This project zoomed in on traffic signs — a classic benchmark in image recognition with real-world consequences. Modern cars bristle with sensors, but even the best driver can miss a sign in heavy rain or at night. What if your car never did?
The use cases are multiplying fast:
- Drivers: AR windshields that highlight speed limits and warnings, or audio cues for visually impaired drivers.
- Cities & maps: Dashcams or street-view cars automatically updating digital maps and flagging damaged or missing signs to speed up road maintenance and repairs.
- Industries: Delivery fleets checking driver compliance, insurers reconstructing accidents, rental cars translating foreign signs for tourists.
- Policy: Since July 2022, all new cars in the EU must include Intelligent Speed Assistance (ISA), which uses camera-based sign recognition.
And all this is just the prelude to self-driving cars—if they ever truly arrive.
The Challenge

Some classes are 10× more common than others—just like real life.
Traffic signs appear in dozens of varieties. Some are everywhere, like “speed limit 50 km/h.” Others are vanishingly rare. Many look nearly identical (especially speed limits), and all must be recognized under wildly different conditions: glare, snow, odd camera angles, partial blockage, or even graffiti. It’s like asking a human to tell identical twins apart in a rainstorm.

Every image is an actual example from the GTSRB, representing each class in order and photographed under diverse conditions. See the Visual Key for a full reference to all sign classes.
CNNs in Plain English
Convolutional Neural Networks (CNNs) were designed for images. Early versions struggled to read handwritten digits on mail, but by 2012, CNNs crushed the ImageNet competition—jumping from zip codes to recognizing thousands of everyday objects—and kicked off the deep learning boom.
Think of a CNN as an artificial eye. Small “filters” slide over the image looking for edges, curves, and textures. These low-level details stack into higher-level features until the network can recognize whole objects — much like how neurons in the visual cortex combine signals from the retina to form sight.

A CNN mimics the human visual system, building from simple details to complex objects.[1]
Experiments
I split the dataset into training, validation, and test sets. Models trained on the first two; the best one was judged on the unseen test set.
Baseline Model
The baseline model, borrowed from the MNIST handwritten digit dataset, used:
- One convolutional layer (32 filters): Like a team of 32 tiny spotlights, each searching for different patterns (edges, colors) in the image.
- Max pooling: Shrinks the image, keeping only the most important details—like summarizing a photo by its boldest features.
- Flatten + dense layer: Unrolls all the findings into a list, then connects the dots to recognize bigger shapes or objects.
- Softmax output: Makes a final guess, giving a score for each possible sign, and picks the most likely one.
This simple network hit 96.6% accuracy. Respectable — but it faltered on visually similar signs, especially among speed limits.

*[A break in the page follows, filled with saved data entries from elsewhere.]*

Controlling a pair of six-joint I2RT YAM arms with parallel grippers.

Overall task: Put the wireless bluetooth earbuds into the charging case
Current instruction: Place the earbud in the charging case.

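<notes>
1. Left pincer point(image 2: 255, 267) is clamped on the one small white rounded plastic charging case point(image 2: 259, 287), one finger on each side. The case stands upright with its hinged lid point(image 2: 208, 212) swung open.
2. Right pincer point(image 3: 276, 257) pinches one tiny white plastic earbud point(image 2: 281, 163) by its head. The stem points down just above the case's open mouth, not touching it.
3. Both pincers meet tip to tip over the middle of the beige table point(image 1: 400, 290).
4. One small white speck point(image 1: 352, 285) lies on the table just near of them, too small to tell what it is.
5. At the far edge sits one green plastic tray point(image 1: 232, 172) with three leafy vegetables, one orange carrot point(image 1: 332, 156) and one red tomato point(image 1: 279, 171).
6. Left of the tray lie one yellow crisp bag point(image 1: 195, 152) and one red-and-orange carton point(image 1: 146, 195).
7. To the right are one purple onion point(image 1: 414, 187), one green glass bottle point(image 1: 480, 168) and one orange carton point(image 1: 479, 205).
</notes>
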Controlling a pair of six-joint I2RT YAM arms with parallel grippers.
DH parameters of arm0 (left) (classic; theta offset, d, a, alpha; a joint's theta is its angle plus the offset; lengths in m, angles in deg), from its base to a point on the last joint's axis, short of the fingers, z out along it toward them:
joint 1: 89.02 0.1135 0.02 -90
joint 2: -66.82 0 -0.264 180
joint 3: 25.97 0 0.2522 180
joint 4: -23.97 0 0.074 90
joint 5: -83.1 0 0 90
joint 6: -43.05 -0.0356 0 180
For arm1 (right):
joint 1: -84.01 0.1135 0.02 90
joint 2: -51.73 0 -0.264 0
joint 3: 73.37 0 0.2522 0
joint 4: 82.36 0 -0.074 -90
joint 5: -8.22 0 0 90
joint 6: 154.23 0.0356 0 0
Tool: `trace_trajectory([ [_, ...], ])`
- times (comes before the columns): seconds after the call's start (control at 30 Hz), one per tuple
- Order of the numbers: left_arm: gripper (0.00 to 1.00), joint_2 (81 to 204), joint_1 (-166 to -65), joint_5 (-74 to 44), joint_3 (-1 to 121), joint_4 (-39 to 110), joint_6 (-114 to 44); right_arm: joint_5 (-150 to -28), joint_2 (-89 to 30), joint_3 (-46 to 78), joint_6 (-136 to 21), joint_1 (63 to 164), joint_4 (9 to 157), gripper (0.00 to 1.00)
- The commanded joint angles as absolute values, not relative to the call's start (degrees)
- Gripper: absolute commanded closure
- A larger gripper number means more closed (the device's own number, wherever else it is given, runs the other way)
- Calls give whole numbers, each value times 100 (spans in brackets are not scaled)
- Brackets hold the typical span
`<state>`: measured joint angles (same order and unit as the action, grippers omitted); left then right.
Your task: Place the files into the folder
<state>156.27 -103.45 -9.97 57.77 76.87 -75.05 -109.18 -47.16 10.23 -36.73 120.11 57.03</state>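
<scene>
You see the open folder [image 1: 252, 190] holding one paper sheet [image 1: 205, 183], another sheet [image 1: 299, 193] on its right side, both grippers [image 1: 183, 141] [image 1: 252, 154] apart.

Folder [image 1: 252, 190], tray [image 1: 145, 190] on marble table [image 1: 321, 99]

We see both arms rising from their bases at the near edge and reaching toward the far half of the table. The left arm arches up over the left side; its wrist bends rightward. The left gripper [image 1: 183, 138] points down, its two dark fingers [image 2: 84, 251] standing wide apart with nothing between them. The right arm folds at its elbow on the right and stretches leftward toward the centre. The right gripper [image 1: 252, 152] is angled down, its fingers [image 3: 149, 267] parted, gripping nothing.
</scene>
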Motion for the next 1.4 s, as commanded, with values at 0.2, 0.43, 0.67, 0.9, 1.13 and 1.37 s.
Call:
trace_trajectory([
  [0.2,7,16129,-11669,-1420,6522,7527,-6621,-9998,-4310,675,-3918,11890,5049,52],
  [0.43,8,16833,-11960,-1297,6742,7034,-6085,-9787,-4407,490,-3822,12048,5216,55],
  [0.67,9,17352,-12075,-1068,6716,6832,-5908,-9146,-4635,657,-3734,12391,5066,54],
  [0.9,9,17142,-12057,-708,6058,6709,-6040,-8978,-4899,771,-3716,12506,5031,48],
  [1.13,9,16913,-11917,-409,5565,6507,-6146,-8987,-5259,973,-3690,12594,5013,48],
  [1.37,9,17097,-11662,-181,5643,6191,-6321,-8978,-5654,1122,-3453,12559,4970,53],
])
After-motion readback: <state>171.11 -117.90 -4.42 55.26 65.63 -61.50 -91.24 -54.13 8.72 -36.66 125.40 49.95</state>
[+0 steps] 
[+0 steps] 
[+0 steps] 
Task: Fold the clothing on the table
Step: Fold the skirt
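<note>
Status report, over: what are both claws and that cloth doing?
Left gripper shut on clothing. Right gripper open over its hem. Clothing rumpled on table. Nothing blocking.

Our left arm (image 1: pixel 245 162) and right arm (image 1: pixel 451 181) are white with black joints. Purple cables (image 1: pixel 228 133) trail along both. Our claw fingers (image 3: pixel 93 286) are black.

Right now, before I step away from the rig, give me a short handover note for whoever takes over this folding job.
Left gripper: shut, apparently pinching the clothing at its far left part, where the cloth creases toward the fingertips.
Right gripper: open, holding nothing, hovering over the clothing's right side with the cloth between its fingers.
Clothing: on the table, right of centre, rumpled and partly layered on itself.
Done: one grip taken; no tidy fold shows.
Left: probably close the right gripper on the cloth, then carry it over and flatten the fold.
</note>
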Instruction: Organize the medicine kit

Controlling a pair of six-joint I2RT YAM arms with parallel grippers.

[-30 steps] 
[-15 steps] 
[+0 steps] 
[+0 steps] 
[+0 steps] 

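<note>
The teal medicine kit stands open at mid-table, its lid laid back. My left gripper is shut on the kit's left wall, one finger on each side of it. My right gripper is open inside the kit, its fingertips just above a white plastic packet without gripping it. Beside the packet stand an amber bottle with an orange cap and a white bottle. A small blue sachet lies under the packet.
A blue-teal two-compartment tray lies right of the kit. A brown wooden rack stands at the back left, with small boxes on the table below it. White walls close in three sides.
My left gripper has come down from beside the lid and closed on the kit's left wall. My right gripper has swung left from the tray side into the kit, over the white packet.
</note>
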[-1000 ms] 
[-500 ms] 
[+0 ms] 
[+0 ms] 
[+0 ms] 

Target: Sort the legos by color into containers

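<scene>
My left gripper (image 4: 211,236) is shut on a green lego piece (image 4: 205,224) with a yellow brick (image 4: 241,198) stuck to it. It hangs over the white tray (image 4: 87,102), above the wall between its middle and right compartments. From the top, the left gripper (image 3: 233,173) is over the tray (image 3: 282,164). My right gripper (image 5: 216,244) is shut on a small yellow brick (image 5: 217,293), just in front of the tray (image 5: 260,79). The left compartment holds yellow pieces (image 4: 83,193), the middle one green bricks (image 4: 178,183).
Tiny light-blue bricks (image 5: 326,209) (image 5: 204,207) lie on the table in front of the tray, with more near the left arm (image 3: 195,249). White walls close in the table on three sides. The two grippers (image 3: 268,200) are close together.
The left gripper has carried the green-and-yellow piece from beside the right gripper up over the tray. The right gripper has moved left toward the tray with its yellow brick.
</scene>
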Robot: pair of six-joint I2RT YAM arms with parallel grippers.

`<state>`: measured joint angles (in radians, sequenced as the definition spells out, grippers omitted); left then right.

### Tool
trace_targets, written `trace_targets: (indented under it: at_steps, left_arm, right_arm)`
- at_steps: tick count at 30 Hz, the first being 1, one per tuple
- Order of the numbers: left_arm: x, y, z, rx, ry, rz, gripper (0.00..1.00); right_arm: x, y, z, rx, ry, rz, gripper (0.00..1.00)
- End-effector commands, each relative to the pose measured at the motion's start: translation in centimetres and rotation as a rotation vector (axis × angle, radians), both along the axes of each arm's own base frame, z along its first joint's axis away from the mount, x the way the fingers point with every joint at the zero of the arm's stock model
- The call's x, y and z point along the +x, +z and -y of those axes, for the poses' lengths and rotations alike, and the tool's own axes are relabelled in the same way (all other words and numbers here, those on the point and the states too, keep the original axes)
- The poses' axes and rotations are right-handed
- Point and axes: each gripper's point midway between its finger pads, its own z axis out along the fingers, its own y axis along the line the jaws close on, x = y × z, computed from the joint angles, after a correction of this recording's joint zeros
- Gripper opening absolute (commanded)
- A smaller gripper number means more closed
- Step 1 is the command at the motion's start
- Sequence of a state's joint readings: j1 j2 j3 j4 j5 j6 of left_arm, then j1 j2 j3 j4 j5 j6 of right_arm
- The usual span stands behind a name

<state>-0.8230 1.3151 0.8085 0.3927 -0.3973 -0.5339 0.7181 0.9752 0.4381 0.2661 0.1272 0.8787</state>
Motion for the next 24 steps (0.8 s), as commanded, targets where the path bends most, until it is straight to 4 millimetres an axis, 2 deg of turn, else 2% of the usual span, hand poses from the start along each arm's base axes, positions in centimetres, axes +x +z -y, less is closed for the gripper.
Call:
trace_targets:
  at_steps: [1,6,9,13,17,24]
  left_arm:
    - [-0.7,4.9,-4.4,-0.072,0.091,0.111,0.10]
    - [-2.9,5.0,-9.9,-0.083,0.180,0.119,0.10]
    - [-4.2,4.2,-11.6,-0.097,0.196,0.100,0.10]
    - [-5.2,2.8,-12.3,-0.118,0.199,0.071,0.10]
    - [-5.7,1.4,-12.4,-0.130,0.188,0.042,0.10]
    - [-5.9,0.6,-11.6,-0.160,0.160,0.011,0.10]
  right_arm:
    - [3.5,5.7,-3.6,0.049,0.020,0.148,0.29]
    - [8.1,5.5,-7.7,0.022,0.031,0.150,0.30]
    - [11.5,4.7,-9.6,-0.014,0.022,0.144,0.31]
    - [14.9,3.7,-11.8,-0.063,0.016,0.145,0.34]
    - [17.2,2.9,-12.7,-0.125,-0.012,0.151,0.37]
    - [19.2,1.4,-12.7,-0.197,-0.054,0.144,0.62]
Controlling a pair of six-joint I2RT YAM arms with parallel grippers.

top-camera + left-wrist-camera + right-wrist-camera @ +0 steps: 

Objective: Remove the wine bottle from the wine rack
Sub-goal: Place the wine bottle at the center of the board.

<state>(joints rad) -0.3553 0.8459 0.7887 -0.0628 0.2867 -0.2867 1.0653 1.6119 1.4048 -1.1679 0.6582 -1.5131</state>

Most mistakes were between signs that would likely trip up a human too—like mixing up one speed limit for another.
Model Experimentation
After the baseline, I refined and improved the models through these experiments:
- Class Weights: Weighted rarer signs like “rare birds” in a birdwatching contest, so the model didn’t just count pigeons. It helped the uncommon signs but slightly hurt the common ones — accuracy dipped overall. A trade-off.
- Two Convolutional Layers: Like adding a second team of 64 sharper spotlights—and handing out reading glasses—so the model catches finer details and patterns, boosting accuracy to 98.3% and halving the errors.
- Batch Normalization: BatchNorm re-scales inputs so the network doesn’t over-rely on bright, common images and forget about blurry or rare ones. Think of it as a photographer auto-adjusting exposure after every shot. This stabilized training and produced results similar to the two-layer model.
- Winning Combo: Two Conv Layers + BatchNorm: The best of both worlds. Combining the two approaches delivered a winning model: 99.4% accuracy, cutting errors from 183 (baseline) to just 31.

Notice how the winning model’s curves nearly overlap, while the baseline’s remain separated. This means the baseline doesn’t match the winning model’s consistency on new examples

Confusion matrix: A bold diagonal signals high accuracy; off-diagonal values mark mistakes. The winning model’s matrix is nearly all zeros—errors are rare. Most confusion clusters in the upper left, where speed limits trip up the model.
- Overkill: Extra Dense Layer: Adding more dense layers made the model less confident and less accurate — overthinking instead of focusing. Like me much of the time.

The winning model’s histogram shows few, confident errors; the overkill model, by contrast, makes many errors and is often unsure in its predictions.
Model Comparison Table
Model | Accuracy | Errors | Notes |
---|---|---|---|
Baseline Model | 96.6% | 183 | Simple starter model; struggles with rare or look-alike signs. |
+ Class Weights | 95.8% | 222 | Helps rare signs, but hurts common ones—a tradeoff. |
+ Conv Layer | 98.3% | 92 | Second layer spots more details; fewer mix-ups. |
+ Batch Norm | 98.3% | 93 | Training is steadier and results are more reliable. |
+ Conv + BN | 99.4% | 31 | Best overall: very accurate, few mistakes. |
+ Conv + Dense | 93.8% | 329 | Too complex—model gets confused and makes more errors. |
+ Conv + Dense + BN | 98.3% | 90 | No real gain over simpler models; simple wins. |
Accuracy: Percent of correct predictions.
Errors: Wrong guesses out of 5,328 validation
samples.
Test Results
On the untouched test set, the best model hit ~99% accuracy, with only 43 mistakes. Almost all were misread speed limits, signs that trip up humans too.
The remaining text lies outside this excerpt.